En revanche, aucun acte de violence n'a été reproché à l'opposition démocrate présente dans le pays depuis des décennies. Suite à un crime, les premières suspicions se dirigent automatiquement vers les ennemis et les adversaires, et c'est ce qui explique les réactions populaires à l'égard des bureaux d'Ennahdha qui doivent être considérés dans un contexte spécial de douleur et de choc.

Situation chaotique

L'assassinat politique du leader démocrate Chokri Belaid arrive à un moment où la Tunisie connait des problèmes économiques, sociaux, sécuritaires et politiques, qui ont poussé le chef du gouvernement à admettre la nécessité d'un remaniement ministériel. En fait, les discussions entre la «troïka» et quelques partis politiques piétinent depuis des mois sans résultats.

Le soir du 6 février, le chef du gouvernement a annoncé à la surprise des Tunisiens sa décision de former un nouveau gouvernement de salut, restreint et composé de technocrates n'appartenant à aucun parti politique afin de garantir sa neutralité.

Cette décision courageuse semble conforme à ce qu'ont demandé d'autres partis de l'opposition.

La question qui se pose aujourd'hui est la capacité du chef du gouvernement à convaincre son parti jusque là contre la cession des ministères de souveraineté?

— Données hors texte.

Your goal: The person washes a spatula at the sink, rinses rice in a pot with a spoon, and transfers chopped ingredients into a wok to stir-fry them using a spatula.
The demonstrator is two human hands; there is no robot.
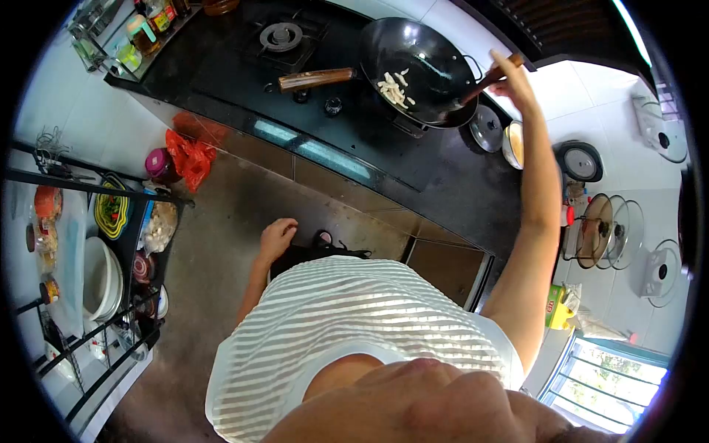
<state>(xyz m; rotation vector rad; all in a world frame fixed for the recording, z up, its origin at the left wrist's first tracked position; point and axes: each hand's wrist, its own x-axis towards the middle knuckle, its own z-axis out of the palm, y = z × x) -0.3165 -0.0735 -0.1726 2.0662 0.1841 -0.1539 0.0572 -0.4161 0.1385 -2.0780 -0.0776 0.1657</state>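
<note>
My right hand (509, 77) is wrapped round the wooden handle of a spatula (484, 85), held over the right rim of the wok. The spatula's far end is hard to make out against the dark metal. Pale strips of food (395, 90) lie in a small heap inside the black wok (436, 63), which sits on the stove with its wooden handle (317, 79) pointing left. Down by my side, above the floor, hangs my left hand (278, 238). Its fingers are loosely bent and I see nothing in them.
A second burner (281, 37) is left of the wok. Right of it are a glass lid (487, 128) and a bowl (513, 145). Bottles (144, 37) stand at the counter's far left. A red plastic bag (193, 159) hangs below. Shelves with bowls (102, 277) line the left side.
</note>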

Tout en encourageant le chef du gouvernement, qui fait preuve d'un sens des responsabilités digne d'un homme d'Etat en cherchant à agir dans l'intérêt de son pays, il est impératif de prendre acte de son initiative de constituer un gouvernement de technocrates dans les plus brefs délais afin de mettre fin à cette phase de flou.

Les déceptions liées à l'égoïsme de certains partis, la situation économique difficile du pays et la recrudescence de la violence ayant abouti à l'assassinat politique ne doivent pas nous faire perdre la boussole.

Restons solidaires, combattons la violence, encourageons la décision responsable du chef du gouvernement et travaillons pour rester sur la voie qui nous mènera au salut et à la prospérité.

Feuille de route

- la reconnaissance de l'échec du gouvernement actuel doit se solder d'un bilan et d'un diagnostic qui sera la base du plan de travail du prochain gouvernement;

- un accord doit se faire avec l'Assemblée nationale constituante (Anc) pour fixer un agenda détaillé de la finalisation de la constitution et de la date des élections. L'apport des experts tunisiens en droit constitutionnel pourra aider à finaliser rapidement un texte de constitution acceptable par tous les Tunisiens;

- la dissolution de toutes les Ligues de protection de la révolution car seul le ministère de l'Intérieur est responsable de la sécurité du pays et des citoyens;

- le renforcement du système sécuritaire du pays car c'est la base du développement économique;

- une attention spéciale aux attentes urgentes des plus démunies des Tunisiens.